Evolution instills within us multiple levels of preference for the simple over the complex, which is nothing at all like living in a simple world, though it does have the effect of creating that illusion within most people. The multiple subconscious levels of tendency to simplify create experiential “realities” for people that are in fact simple, even though they are based upon an “objective reality” that is, beyond any shadow of reasonable doubt, fundamentally uncertain and irreducibly complex. In many people, that preference for simplicity overrides all other forms of logic and training, and under stress leads to individuals literally experiencing reality as sets of binaries (Friend/Foe, Good/Evil, Right/Wrong, etc), with no trace of gradation or uncertainty or complexity left. That is a core part of the problem space that we are all susceptible to, at multiple levels, and McGilchrist is as guilty of it in his writings as any of us, even as he distinguishes some levels of complexity, he over simplifies other essential aspects, leading to invalid conclusions.
After that, the single largest contributor to the problem space seems to be a reliance on the myth of money. Money can be a very valuable myth, if employed appropriately, but it only works if everyone has at least enough to survive. That makes a very strong case for having a universal income as the prime mechanism for money creation. That single change in the system is not a universal panacea, but it would buy us enough time to be able to do some serious work on some of the other really difficult areas.
Any potential service not performed (for lack of money) is real wealth lost, even if inside of the myth of money it is money saved. Similarly with any good lost to waste because it didn’t get to someone who could consume it before it degraded beyond use.
Going into space is essential. If we do not master space travel, then we go the way of the dinosaurs, it is not a matter of “if”, only a matter of “when”. There are so many classes of existential level risk that demand very powerful space borne technology, but without acceptance of the need for fundamental cooperation, and for the acceptance and respect of any diversity that is not an actual and unreasonable threat to existence, then the technology is a greater threat than the threat it is created to counter.
The war in Ukraine needs to stop.
All wars need to stop.
We cannot survive all out war. Our technologies are too powerful.

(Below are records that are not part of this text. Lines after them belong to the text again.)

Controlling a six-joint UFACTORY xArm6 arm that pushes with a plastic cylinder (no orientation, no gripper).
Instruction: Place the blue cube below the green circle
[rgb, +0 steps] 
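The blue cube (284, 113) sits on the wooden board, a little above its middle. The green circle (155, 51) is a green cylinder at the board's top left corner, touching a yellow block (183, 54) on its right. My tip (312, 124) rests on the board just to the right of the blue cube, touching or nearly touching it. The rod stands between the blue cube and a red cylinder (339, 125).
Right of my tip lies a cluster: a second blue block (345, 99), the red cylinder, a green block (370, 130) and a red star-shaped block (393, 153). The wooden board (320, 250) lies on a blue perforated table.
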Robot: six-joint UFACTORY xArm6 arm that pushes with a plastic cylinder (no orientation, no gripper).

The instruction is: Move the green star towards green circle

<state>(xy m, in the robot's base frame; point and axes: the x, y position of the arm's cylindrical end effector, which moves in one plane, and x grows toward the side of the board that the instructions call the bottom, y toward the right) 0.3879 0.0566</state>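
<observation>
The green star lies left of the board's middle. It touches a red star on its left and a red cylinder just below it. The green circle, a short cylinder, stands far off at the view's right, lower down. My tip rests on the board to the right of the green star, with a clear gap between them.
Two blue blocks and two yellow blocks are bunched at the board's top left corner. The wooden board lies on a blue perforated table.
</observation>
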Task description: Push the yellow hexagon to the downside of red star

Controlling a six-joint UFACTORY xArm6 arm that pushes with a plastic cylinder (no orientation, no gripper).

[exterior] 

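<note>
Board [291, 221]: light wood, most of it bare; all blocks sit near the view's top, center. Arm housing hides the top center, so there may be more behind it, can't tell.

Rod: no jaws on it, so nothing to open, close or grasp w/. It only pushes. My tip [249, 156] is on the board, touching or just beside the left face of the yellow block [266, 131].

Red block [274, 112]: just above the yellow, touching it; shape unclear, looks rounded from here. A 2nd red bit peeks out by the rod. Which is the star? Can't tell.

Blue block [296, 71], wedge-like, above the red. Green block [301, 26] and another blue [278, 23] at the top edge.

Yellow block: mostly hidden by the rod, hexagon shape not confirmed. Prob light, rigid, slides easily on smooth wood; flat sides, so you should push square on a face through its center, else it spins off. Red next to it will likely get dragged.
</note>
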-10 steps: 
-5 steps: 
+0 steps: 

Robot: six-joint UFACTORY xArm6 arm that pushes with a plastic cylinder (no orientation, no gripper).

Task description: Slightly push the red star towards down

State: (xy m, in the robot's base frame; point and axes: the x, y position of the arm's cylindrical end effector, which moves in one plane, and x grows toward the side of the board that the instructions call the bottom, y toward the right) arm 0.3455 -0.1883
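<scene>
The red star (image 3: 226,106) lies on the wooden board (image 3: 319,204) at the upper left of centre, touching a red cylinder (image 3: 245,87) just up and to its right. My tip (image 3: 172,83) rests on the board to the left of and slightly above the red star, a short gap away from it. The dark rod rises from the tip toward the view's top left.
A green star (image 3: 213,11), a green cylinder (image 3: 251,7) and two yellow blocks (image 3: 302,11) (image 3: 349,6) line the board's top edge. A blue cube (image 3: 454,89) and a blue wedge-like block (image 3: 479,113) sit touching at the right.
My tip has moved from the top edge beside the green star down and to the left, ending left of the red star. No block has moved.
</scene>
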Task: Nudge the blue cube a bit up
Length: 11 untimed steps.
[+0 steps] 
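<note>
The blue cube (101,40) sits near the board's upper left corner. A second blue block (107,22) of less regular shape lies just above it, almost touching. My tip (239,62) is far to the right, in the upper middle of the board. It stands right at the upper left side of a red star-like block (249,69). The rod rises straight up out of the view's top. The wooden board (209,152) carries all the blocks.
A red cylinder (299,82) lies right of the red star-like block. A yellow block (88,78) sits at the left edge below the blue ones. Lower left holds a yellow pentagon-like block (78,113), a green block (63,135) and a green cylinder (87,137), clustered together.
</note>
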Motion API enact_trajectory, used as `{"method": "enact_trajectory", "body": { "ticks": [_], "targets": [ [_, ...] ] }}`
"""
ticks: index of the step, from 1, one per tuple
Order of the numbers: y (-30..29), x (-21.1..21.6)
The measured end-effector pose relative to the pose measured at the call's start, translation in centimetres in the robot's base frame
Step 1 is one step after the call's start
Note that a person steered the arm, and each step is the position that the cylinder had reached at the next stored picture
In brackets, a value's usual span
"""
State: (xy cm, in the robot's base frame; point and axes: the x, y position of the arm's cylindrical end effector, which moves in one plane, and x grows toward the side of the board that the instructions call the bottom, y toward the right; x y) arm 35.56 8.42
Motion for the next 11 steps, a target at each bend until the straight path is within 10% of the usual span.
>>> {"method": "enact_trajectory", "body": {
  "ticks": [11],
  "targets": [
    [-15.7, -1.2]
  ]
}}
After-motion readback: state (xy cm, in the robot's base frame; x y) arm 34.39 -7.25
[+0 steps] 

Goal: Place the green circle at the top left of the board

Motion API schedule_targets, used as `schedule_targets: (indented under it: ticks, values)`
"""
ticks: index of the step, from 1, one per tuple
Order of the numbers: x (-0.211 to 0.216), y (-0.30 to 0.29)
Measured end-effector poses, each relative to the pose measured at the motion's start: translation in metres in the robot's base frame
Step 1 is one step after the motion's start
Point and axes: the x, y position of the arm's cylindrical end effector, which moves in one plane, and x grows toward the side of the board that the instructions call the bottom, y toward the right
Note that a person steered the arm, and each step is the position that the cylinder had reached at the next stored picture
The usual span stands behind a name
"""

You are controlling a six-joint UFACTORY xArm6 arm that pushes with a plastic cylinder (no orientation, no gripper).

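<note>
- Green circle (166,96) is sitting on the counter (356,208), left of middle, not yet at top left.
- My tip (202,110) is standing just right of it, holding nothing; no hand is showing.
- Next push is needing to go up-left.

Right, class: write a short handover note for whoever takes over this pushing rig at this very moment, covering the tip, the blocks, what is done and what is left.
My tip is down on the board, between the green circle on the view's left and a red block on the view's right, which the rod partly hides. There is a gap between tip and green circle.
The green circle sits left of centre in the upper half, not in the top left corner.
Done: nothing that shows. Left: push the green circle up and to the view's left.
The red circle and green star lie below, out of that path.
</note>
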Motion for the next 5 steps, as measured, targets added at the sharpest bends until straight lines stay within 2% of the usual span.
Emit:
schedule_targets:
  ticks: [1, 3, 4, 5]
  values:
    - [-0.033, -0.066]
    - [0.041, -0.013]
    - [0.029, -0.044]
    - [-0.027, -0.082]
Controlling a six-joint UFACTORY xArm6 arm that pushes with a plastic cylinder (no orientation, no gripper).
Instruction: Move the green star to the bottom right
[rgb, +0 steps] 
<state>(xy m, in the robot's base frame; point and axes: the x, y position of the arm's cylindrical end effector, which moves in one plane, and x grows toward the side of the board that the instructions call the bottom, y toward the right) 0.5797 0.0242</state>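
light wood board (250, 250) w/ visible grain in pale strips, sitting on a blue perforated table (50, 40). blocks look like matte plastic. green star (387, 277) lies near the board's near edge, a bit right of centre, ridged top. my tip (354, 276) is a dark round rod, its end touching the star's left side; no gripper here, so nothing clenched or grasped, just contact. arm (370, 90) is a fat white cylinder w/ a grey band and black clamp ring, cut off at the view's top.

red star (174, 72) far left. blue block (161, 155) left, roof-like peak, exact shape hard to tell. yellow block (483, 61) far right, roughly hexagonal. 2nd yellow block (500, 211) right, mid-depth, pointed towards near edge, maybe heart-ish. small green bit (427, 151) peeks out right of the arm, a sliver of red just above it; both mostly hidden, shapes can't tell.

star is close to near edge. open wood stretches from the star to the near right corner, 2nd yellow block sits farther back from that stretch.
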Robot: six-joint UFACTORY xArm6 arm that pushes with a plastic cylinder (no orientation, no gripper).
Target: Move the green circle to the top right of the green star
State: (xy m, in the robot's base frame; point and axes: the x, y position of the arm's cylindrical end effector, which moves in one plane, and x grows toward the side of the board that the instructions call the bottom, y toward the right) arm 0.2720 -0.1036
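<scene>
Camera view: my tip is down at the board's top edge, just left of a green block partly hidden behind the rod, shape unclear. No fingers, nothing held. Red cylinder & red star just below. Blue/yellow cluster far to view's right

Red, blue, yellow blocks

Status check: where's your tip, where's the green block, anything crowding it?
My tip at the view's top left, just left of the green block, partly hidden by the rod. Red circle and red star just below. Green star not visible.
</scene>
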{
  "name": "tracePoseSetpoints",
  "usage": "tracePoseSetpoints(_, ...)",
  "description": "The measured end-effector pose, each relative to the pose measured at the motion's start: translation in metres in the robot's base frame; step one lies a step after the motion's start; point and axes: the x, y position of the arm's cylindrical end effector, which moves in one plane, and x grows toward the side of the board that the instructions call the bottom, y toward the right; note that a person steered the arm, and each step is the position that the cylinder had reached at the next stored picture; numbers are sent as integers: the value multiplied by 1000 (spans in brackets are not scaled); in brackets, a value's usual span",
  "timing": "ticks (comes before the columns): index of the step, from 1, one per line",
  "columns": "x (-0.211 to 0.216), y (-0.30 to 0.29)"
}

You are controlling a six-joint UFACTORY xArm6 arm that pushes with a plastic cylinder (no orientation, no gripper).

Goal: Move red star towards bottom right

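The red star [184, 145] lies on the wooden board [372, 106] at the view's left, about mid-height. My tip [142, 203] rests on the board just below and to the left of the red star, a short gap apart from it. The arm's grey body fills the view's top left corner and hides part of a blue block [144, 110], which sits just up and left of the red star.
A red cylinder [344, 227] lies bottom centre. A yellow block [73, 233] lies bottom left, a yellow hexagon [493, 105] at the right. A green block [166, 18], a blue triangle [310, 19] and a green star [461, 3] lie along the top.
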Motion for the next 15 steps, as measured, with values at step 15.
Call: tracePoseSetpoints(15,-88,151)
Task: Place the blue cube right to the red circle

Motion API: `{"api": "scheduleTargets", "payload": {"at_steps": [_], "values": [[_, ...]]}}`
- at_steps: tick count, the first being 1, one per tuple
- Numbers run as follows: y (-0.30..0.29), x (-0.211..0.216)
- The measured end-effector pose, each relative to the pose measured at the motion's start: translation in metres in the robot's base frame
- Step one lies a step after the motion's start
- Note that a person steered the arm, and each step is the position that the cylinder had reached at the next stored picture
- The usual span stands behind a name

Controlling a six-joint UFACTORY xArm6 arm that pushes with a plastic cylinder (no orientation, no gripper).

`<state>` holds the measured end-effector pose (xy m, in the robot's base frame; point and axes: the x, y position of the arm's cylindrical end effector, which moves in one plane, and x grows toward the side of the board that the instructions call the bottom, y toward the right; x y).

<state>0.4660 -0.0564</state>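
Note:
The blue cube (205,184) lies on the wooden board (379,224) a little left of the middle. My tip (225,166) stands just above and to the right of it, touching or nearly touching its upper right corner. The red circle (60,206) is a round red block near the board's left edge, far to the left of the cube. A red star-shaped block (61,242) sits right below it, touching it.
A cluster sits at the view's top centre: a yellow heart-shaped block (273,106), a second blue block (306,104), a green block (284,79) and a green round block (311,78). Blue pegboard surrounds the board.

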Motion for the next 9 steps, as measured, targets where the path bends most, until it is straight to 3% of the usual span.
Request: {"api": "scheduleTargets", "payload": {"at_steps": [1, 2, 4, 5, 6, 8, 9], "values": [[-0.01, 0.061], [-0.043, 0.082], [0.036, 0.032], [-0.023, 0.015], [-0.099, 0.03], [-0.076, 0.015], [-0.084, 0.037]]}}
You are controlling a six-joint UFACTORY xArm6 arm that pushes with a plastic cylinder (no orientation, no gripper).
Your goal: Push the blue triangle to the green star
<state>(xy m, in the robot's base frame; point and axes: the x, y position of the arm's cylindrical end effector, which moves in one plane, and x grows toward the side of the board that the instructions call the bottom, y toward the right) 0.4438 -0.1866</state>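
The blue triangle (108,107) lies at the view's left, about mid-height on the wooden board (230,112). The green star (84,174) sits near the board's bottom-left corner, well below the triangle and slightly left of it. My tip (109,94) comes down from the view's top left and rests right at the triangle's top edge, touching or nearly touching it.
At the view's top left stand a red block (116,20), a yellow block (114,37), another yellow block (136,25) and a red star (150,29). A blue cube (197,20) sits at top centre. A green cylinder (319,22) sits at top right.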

We need cooperation in diversity.
We need acceptance of any diversity that is demonstrating appropriate levels of responsibility.
We all need to accept that freedom without responsibility is self terminating, necessarily.
We all need to accept that freedom is an essential part of being human, and that it results in both mistakes, and diversity (things we never contemplated or expected – eternally).
Mistakes and diversity must be accepted as a necessary aspect of freedom, no logical escape from that, not at any level or class of abstraction or logic that I have explored (and I have explored far more than most).
The overly simplistic notions that are wrong and pose the greatest risk right now seem to be:
evolution is all about competition;
market competition can solve all problems;
there is a right way to be in this world.
None of those ideas is survivable, if taken at scale.
We must all accept uncertainty – it is the most fundamental aspect of humility – and it can be deeply uncomfortable, in places most of us would rather not look, in places we find terrifying.
We must all accept that responsibility demands more of us than following any set of rules and laws (and that does not give any of us license to ignore any set of rules or laws with impunity); and that is hard – it demands more than most are willing to contemplate. The more deeply one considers it, the harder it gets.
And it is doable.
We need to feel the fear and do it anyway; and do so in a way that embodies the deepest levels of humility we can find, and we must continue the search for deeper levels – eternally.